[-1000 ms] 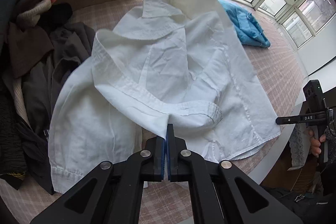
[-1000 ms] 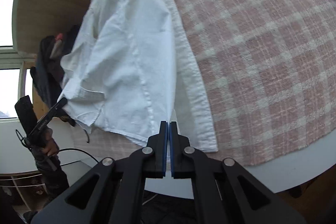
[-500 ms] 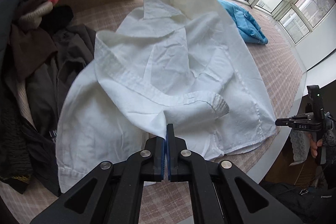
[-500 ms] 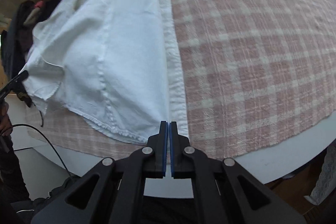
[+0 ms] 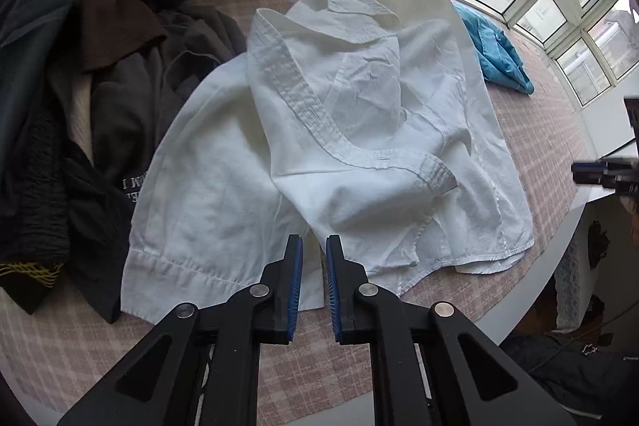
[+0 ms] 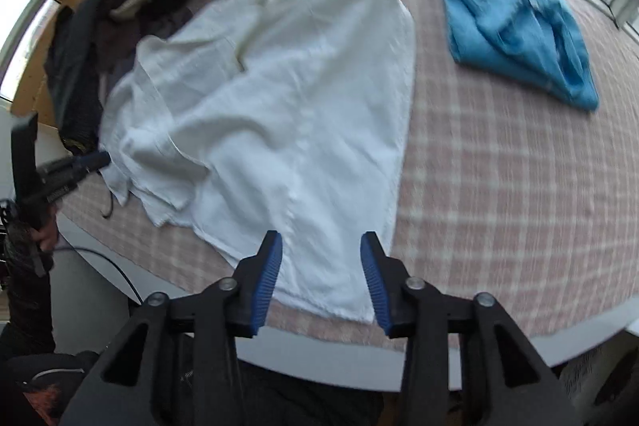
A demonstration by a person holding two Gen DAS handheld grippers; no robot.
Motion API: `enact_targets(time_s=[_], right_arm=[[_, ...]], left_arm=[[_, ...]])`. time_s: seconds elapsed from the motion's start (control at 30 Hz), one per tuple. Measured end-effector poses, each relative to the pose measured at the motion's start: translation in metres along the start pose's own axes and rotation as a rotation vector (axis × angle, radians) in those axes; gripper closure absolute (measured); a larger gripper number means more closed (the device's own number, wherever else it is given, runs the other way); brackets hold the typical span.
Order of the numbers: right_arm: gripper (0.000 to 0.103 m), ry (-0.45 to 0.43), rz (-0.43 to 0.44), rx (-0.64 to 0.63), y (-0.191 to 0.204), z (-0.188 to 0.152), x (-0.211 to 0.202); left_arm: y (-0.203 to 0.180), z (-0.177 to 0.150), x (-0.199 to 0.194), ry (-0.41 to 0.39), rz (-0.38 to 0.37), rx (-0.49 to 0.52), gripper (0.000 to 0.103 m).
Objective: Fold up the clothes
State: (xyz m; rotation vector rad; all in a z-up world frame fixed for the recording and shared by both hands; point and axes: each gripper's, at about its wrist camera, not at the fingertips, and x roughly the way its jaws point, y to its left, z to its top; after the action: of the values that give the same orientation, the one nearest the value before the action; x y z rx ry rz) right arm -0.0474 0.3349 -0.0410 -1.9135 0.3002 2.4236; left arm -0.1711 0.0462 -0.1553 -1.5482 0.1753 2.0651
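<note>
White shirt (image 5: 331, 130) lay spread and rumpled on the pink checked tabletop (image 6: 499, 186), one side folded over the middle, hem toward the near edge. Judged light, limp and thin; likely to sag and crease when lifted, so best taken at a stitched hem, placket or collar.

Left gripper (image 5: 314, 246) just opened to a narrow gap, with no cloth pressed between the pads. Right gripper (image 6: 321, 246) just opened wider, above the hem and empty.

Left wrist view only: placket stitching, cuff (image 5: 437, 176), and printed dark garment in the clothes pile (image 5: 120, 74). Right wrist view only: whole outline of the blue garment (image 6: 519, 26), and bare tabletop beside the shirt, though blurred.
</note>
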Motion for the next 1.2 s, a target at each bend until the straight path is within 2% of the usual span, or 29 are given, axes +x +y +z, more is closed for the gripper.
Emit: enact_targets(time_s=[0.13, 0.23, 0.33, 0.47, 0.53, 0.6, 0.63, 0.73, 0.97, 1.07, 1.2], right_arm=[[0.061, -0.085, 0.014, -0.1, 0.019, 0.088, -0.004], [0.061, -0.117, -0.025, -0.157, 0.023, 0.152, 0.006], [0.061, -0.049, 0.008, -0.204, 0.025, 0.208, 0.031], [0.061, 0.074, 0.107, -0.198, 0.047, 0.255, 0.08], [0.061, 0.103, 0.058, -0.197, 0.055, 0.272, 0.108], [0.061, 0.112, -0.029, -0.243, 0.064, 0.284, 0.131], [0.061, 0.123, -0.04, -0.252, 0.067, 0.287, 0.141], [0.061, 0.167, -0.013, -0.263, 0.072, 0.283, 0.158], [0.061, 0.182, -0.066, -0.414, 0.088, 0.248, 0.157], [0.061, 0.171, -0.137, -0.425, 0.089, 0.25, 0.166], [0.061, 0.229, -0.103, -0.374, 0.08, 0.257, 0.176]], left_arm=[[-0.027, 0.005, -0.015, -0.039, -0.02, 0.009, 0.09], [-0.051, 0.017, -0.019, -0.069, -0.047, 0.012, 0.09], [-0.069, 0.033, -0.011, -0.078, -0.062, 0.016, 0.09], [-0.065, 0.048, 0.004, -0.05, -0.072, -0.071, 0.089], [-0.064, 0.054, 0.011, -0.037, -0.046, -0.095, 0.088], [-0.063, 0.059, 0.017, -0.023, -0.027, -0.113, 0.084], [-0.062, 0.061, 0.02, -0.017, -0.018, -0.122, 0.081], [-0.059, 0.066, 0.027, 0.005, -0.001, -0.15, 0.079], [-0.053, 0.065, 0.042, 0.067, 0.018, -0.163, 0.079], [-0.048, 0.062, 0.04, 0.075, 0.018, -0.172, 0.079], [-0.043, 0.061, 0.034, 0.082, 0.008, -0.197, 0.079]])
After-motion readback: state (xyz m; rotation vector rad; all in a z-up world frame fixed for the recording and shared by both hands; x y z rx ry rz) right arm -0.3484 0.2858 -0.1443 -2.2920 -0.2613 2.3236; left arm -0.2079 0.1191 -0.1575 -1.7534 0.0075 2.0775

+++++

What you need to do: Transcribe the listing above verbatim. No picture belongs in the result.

Reply:
[-1000 ms] 
[-1000 ms] 
[-500 ms] 
[-500 ms] 
[+0 ms] 
[+0 ms] 
A demonstration by a person holding two Gen DAS handheld grippers; no robot.
Motion API: `enact_targets(time_s=[_], right_arm=[[_, ...]], left_arm=[[_, ...]])`. time_s: seconds elapsed from the motion's start (control at 30 Hz), one per tuple. Measured end-effector poses, each relative to the pose measured at the motion's start: translation in metres along the start pose's own axes and rotation as a rotation vector (axis × angle, radians) in those axes; gripper closure absolute (measured); a larger gripper number means more closed (the device's own number, wherever else it is given, runs the other way); brackets hold the typical span.
Order of the numbers: right_arm: gripper (0.000 to 0.103 m), ry (-0.45 to 0.43), rz (-0.43 to 0.44), rx (-0.64 to 0.63), y (-0.191 to 0.204), z (-0.188 to 0.152), x (-0.211 to 0.202); left_arm: y (-0.203 to 0.180), z (-0.177 to 0.150), x (-0.199 to 0.194), ry (-0.41 to 0.39), rz (-0.38 to 0.37), rx (-0.49 to 0.52), gripper (0.000 to 0.103 m).
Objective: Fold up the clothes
State: (xyz m; rotation vector rad; all in a z-up world frame fixed for the recording and shared by both hands; point and axes: each gripper's, at about its wrist camera, not at the fingertips, and x roughly the way its jaws point, y to its left, z to its top; after the action: of the values that give the same orientation, the one nearest the value before the action; x y z rx ry rz) right arm -0.0474 0.3349 -0.0410 -1.9135 0.3002 2.4236; left arm -0.1711 0.0462 -0.1553 -1.5482 0.1753 2.0651
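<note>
White shirt (image 5: 331, 130) lay spread and rumpled on the pink checked tabletop (image 6: 499, 186), one side folded over the middle, hem toward the near edge. Judged light, limp and thin; likely to sag and crease when lifted, so best taken at a stitched hem, placket or collar.

Left gripper (image 5: 314, 246) just opened to a narrow gap, with no cloth pressed between the pads. Right gripper (image 6: 321, 246) just opened wider, above the hem and empty.

Left wrist view only: placket stitching, cuff (image 5: 437, 176), and printed dark garment in the clothes pile (image 5: 120, 74). Right wrist view only: whole outline of the blue garment (image 6: 519, 26), and bare tabletop beside the shirt, though blurred.
</note>
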Motion for the next 1.2 s, a target at each bend until the straight path is within 2% of the usual span, or 29 are given, axes +x +y +z, more is closed for the gripper.
Emit: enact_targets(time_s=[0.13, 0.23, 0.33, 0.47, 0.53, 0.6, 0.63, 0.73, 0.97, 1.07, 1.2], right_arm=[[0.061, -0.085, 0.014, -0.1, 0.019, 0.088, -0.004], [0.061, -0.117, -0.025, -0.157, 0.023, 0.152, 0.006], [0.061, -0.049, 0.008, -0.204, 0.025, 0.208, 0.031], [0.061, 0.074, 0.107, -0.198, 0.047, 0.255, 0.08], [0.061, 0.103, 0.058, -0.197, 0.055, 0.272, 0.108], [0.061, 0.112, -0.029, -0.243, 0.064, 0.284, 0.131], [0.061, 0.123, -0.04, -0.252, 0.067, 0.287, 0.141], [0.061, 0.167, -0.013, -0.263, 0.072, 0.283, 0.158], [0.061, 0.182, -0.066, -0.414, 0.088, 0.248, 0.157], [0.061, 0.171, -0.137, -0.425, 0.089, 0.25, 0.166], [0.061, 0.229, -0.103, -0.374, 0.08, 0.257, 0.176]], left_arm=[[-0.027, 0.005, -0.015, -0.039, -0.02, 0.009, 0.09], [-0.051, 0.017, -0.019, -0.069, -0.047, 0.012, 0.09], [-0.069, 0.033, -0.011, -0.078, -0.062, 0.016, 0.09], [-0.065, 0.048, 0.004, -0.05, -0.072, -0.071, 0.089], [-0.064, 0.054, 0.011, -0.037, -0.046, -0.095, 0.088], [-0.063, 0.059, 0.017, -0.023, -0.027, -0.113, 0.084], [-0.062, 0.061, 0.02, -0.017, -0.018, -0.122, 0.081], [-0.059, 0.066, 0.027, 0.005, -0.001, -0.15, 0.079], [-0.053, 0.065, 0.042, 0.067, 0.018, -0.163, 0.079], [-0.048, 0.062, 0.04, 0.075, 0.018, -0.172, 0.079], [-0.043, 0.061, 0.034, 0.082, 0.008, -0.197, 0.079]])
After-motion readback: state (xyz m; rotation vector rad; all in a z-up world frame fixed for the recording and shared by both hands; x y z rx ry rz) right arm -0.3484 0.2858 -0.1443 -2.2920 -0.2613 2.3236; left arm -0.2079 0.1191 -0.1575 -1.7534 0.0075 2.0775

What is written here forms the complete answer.